Ora, o que tem tudo isto a ver com o “risco de cancro”?
Dados epidemiológicos demonstram inequivocamente que a prática de exercício físico, mesmo que moderado, ao longo da vida, resulta numa diminuição real do risco de desenvolver alguns cancros. Quando refiro “exercício físico moderado”, estou a falar de pelo menos 30 minutos de atividade física por dia. Mais ou menos intensa, o que dependerá da disponibilidade, dedicação, capacidade física e tempo de cada pessoa. Mas dissequemos os mecanismos científicos que explicam estes dados epidemiológicos.
A prática de exercício físico atua a diferentes níveis no nosso corpo, desde o nível cognitivo (melhora a concentração e a acuidade) como ao nível da fisiopatologia de diferentes órgãos e sistemas. Por um lado, através do aumento do consumo de energia (gasta a produzir movimento dos músculos), regula o metabolismo, reduzindo a glucose e a acumulação de gorduras, nomeadamente os ácidos gordos e o colesterol. Os lípidos são precursores (isto é, essenciais) para a síntese de hormonas, nomeadamente as que aumentam o risco de desenvolvimento de cancros (hormono-dependentes, como o cancro da próstata ou da mama).

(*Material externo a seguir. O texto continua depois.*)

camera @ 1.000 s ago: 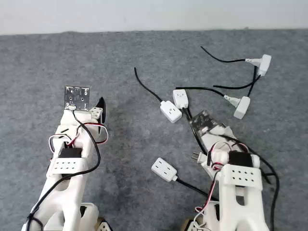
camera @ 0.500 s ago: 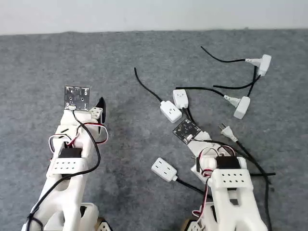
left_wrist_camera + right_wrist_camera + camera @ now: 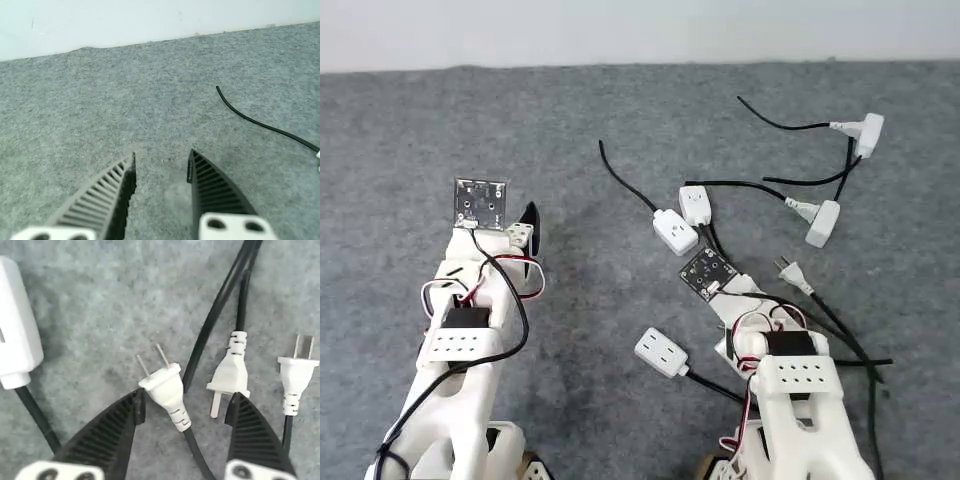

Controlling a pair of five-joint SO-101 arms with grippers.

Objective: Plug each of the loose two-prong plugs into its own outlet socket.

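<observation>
Glossy plastic plug point(image 3: 165, 386), rough matt carpet point(image 3: 580, 110)

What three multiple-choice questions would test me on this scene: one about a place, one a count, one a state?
1. What lies under the left gripper?
A) carpet
B) a socket
C) a plug

2. How many plugs lie in the right wrist view?
A) one
B) three
C) five

3. The right gripper is:
A) shut on a plug
B) shut on a cord
C) open

Answers:
1 A: grey carpet shows between its fingers.
2 B: three white plugs lie side by side on black cords.
3 C: its fingers stand apart, gripping nothing.
</observation>
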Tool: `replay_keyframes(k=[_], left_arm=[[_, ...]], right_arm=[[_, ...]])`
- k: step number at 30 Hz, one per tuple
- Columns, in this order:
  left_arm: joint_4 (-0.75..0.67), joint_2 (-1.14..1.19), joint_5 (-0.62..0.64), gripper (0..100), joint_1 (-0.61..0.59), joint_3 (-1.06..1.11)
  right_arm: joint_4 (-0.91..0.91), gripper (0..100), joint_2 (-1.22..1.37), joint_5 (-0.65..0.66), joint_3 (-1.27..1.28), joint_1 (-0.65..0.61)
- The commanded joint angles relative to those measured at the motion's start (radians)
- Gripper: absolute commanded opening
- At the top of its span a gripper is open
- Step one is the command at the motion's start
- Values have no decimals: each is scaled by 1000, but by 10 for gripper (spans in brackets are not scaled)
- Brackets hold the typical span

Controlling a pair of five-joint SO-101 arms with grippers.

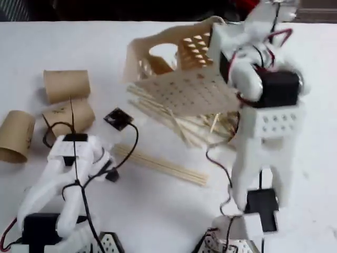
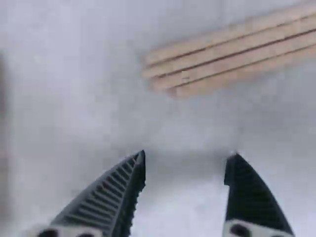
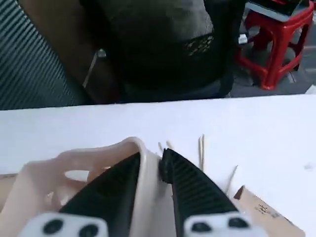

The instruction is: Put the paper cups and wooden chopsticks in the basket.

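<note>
Our right gripper point(image 3: 159, 165) is clamped on the rim of the basket point(image 1: 184, 79), which sits tilted over a heap of loose chopsticks point(image 1: 200, 129) on the table point(image 1: 158, 211). Three paper cups point(image 1: 66, 84) lie on their sides, well apart from the basket and outside it. Our left gripper point(image 2: 185, 168), fingers apart, hovers near a separate chopstick bundle point(image 2: 232, 54) on the tabletop.

Bright even light, white surface point(image 1: 174, 211) glaring pale, faint soft shadow under the wooden chopsticks point(image 2: 232, 54), dim room at 12 o'clock beyond the surface.
</note>
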Motion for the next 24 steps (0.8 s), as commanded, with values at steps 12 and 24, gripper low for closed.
replay_keyframes(k=[12,24], left_arm=[[-9,2,-2,267,-2,-3],[-14,-1,0,267,-15,-14]], right_arm=[[-363,16,205,-61,-58,-53],[-263,16,157,-114,-58,38]])
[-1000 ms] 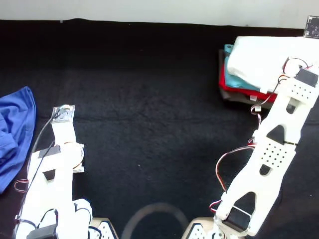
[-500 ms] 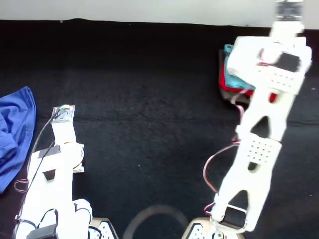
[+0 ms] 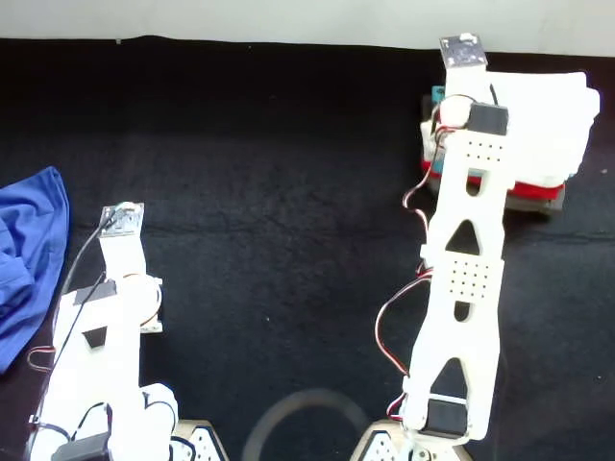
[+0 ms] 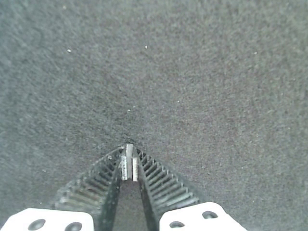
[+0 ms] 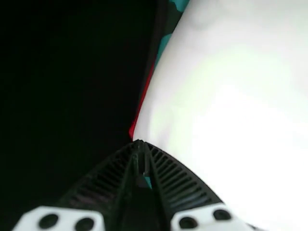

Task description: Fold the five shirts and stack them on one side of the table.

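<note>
- left pincer (image 4: 128, 166): fingers pressed together with nothing between them, tip just above the bare black table cover (image 4: 202, 72)
- left arm (image 3: 101, 327): lower left of the high view, pointing up the frame, parked over open cover
- blue shirt (image 3: 29, 254): at the left edge of the high view, just beside the left arm; crumpled, not folded, partly cut off by the frame edge
- right pincer (image 5: 139, 161): fingers together, tip right at the edge of the white shirt (image 5: 231, 96); can't tell whether any fabric is pinched
- right arm (image 3: 461, 279): runs from bottom centre-right straight up to the upper right of the high view, with its far end over the left part of the stack (image 3: 543, 154)
- stack: upper right of the high view, near the far edge of the cover
- stack layers: white shirt folded on top; teal shirt (image 3: 437, 96) edge showing below it on the left; red shirt (image 3: 533, 192) edge showing along the near side
- stack and blue shirt are well apart, at opposite sides of the frame
</note>
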Controlling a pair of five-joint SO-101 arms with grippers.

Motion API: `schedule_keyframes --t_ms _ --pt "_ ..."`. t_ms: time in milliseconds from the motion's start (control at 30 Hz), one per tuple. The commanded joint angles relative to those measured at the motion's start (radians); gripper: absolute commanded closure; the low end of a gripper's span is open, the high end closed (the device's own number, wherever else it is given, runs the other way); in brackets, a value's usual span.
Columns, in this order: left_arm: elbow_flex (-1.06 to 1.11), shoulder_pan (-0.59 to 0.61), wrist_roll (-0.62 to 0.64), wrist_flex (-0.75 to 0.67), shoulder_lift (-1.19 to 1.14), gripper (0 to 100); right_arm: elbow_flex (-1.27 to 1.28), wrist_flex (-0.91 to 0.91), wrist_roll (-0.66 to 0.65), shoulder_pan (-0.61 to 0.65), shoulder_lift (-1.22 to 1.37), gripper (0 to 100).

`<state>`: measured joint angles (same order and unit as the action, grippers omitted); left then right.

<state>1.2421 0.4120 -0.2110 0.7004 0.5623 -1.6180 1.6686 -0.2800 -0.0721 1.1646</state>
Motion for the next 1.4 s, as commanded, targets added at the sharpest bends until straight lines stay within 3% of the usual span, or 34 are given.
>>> schedule_keyframes --t_ms 0,367,567,933,1033,1367 --pt "0.002 0.007 -0.003 -0.025 0.015 99 -0.114 0.097 -0.041 -0.018 -0.018 99.2" --pt "0.002 0.008 -0.003 -0.026 0.015 99 -0.143 0.097 -0.078 -0.059 -0.217 99.2" --pt "0.002 0.008 -0.003 -0.028 0.015 99 -0.140 0.099 0.084 -0.048 -0.490 99.2" --pt "0.002 0.008 -0.003 -0.028 0.015 99 -0.093 0.099 0.092 -0.015 -0.957 99.2" --pt "0.002 0.008 -0.003 -0.028 0.015 99 0.145 0.101 0.094 0.027 -1.116 99.2" --pt "0.002 0.008 -0.003 -0.028 0.015 99 1.438 0.056 0.095 0.220 -1.821 99.2"
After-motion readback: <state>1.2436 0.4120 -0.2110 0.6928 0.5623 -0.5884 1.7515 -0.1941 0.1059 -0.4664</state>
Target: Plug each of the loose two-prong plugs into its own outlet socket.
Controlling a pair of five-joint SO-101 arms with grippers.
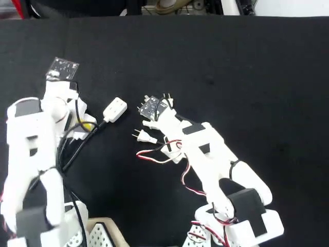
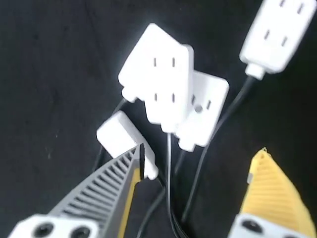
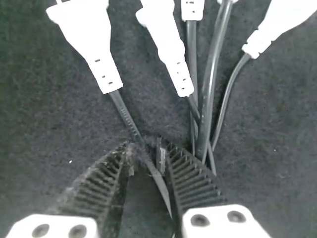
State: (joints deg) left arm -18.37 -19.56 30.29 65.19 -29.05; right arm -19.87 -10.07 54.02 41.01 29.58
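Observation:
Several white outlet sockets lie bunched on the black cloth: a large one [image 2: 158, 79], a second [image 2: 205, 111] tucked under it, and a third [image 2: 277, 29] farther off. My left gripper [image 2: 200, 151] hangs open above them, grey finger [image 2: 116, 183] on one side and yellow finger [image 2: 270, 183] on the other. One socket [image 1: 115, 109] lies right of that gripper [image 1: 82, 125]. Two white plugs [image 3: 86, 34] [image 3: 166, 44] lie beyond my right gripper [image 3: 143, 148], which is slightly open astride the first plug's black cable [image 3: 124, 116]. A loose plug [image 1: 146, 137] rests beside the right gripper [image 1: 154, 116].
Black cables [image 3: 208, 89] run side by side under the right gripper. More cables [image 2: 198, 168] trail from the sockets toward the left arm. A small white block [image 2: 121, 139] sits by the grey finger. Red and white arm wires [image 1: 154, 154] loop on the cloth.

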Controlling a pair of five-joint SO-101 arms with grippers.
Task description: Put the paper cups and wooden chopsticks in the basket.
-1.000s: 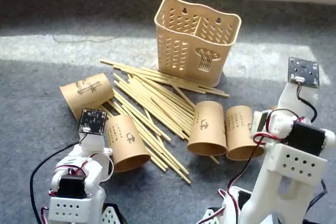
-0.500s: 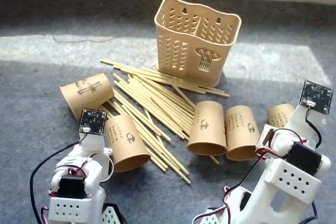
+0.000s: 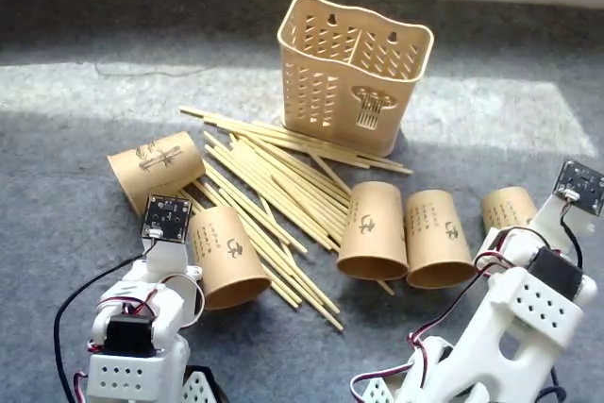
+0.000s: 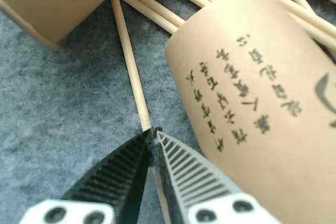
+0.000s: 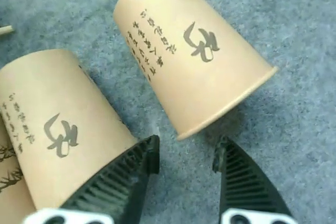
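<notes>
The tan slotted basket [image 3: 354,73] stands upright at the back. In front of it lies a spread of wooden chopsticks [image 3: 274,186], with several paper cups on their sides around it. My right gripper [image 5: 184,156] is open, just short of the rim of the rightmost cup [image 5: 194,61] [image 3: 510,207], with a second cup [image 5: 58,124] beside its finger. My left gripper [image 4: 154,135] is shut, its tips at the end of one chopstick [image 4: 128,61] that runs under them, beside a cup [image 4: 262,98] [image 3: 226,257].
Grey carpet covers the surface. A further cup [image 3: 156,169] lies at the left, and two [image 3: 371,231] [image 3: 437,238] lie side by side in the middle. The left arm [image 3: 142,327] and right arm [image 3: 528,299] stand at the front edge.
The right arm has swung to the right and down, uncovering the rightmost cup. The left arm and all objects have stayed put.
</notes>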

Por outro lado, o exercício físico tem um efeito generalizado (sistémico) de redução da inflamação e de ativação do sistema imunitário, aumentando a sua capacidade de reconhecimento e de eliminação de células cancerosas. A prática de exercício físico aumenta também o funcionamento do trato intestinal, diminuindo a exposição do epitélio do intestino a potenciais agentes carcinogénicos obtidos através da dieta.
Finalmente, não pretendendo ser exaustivo, o exercício físico aumenta ainda o bom funcionamento cardíaco (quando praticado sob recomendação e acompanhamento médico) e vascular. Melhor funcionamento vascular e cardíaco acompanham as alterações metabólicas, criando um ambiente sistémico desfavorável ao desenvolvimento do cancro.
Várias publicações e sites sugerem a prática de pelo menos 30 minutos de exercício físico por dia; este número aparentemente arbitrário baseia-se em estudos científicos que indicam ser esse o tempo mínimo para que seja possível observar algum dos efeitos benéficos descritos anteriormente. E contribuir para reduzir o risco de desenvolvimento de alguns cancros.
Não precisamos de ser atletas de alta competição para cumprir essa meta. Caminhar, subir escadas, dançar, correr, nadar, andar de bicicleta (sem a ajuda de motores elétricos), de skate, jogar futebol, rugby, andebol, basquetebol, esgrima, praticar as mais variadas formas de ginástica (em ginásio, ao ar livre ou em casa), entre tantas outras possibilidades. Como sugere o American Institute for Cancer Research, tenha como objetivo realizar exercício físico “30 minutos por dia, como quiser”.
Não será fácil encontrar desculpas para não o fazer.